На этот раз мне удается ответить.

– Да, ваше высочество, вы правильно меня поняли.

– Дать ответ сразу?

– Как вам будет угодно.

Мне бы хотелось украсить свою реплику насмешкой, но выходит плохо. В этом искусстве мне ли с ней тягаться?

Она некоторое время молчит, размышляя о чем-то, вероятно, перебирает виды казней, затем возвращается к своему первоначальному образу смущенной кокетки. Даже взгляд отводит.

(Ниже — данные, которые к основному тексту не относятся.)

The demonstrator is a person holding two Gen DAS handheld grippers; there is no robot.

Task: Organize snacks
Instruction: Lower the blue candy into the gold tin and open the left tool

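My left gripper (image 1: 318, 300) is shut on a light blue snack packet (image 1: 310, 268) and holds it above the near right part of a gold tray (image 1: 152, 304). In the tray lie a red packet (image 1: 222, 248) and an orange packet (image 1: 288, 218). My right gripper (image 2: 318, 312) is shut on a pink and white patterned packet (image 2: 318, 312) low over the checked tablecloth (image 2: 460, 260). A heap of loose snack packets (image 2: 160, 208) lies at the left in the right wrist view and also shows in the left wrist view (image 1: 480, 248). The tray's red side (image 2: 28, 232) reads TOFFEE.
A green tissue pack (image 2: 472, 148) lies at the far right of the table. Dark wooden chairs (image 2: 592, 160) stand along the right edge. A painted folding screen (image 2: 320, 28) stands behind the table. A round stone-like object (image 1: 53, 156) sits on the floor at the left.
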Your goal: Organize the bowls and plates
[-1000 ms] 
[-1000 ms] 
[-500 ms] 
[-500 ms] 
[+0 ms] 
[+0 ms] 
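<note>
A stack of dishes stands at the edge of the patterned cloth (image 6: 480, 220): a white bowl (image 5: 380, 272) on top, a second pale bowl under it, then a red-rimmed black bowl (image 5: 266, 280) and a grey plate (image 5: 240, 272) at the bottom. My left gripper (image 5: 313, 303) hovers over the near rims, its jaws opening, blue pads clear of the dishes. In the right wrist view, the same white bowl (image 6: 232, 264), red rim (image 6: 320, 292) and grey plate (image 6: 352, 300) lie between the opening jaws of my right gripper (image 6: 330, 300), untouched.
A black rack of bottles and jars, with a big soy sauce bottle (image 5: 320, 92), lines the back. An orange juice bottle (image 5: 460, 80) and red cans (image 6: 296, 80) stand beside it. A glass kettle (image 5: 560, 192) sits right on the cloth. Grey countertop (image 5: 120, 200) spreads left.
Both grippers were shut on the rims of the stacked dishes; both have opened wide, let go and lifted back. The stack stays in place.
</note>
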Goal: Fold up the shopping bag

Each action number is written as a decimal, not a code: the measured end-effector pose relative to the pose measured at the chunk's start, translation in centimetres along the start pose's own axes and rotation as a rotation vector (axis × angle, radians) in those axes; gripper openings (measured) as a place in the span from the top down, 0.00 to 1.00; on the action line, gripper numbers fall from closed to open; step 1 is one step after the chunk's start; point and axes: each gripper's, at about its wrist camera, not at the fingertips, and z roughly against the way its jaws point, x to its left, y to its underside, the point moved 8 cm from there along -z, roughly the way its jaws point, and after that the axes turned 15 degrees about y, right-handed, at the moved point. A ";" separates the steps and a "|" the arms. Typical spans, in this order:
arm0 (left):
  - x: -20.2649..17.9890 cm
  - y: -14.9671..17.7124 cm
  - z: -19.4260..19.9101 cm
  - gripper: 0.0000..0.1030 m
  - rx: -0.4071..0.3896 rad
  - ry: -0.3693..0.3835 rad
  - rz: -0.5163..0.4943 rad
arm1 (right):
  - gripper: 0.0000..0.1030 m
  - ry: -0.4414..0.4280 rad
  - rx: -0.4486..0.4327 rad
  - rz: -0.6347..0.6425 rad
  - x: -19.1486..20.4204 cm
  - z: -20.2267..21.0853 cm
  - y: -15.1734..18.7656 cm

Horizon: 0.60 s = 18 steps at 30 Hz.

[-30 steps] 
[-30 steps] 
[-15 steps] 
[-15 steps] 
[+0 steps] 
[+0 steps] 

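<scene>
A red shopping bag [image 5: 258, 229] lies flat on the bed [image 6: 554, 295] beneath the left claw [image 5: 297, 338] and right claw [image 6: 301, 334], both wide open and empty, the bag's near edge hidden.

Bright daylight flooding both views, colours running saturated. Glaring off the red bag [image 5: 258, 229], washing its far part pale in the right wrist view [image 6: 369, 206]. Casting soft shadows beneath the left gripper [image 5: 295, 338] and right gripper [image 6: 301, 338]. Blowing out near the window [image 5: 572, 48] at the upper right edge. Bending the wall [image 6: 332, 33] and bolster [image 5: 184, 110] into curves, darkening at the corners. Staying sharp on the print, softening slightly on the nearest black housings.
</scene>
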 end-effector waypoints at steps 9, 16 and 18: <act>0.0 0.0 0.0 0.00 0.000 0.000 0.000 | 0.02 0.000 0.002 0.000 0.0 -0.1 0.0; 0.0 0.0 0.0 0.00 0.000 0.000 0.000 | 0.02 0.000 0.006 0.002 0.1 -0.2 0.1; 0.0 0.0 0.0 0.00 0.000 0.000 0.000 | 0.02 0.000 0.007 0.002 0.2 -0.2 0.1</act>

– Смею предположить, что переубеждать тебя бесполезно.

Я уже не в силах совершать прыжки на потеху публике. Только дергаю плечом.

– А ты знаешь… – начинает она.

– Знаю. – Я зол и груб. – Смерть, пытки, огонь, виселица. Не трудитесь перечислять, ваше высочество.

– Маленькая неточность, – замечает она вкрадчиво. – В другом порядке. Огонь, пытки, виселица, смерть. Так будет точнее. Но смерть будет не скоро.

Я не спорю. От забавы она так быстро не откажется.

– Разумеется. Я буду умирать медленно, очень медленно. Вы прикажете своим палачам поберечь меня, продлить это как можно дольше. Так за чем же дело стало? Зовите их.

– Если ты находишь это необходимым, я их позову. Только когда я сделаю это, будет уже поздно. Но время еще есть. Подумай, стоит ли жертвовать собой ради… ради верности мертвецам? Кого ты воскресишь своей жертвой?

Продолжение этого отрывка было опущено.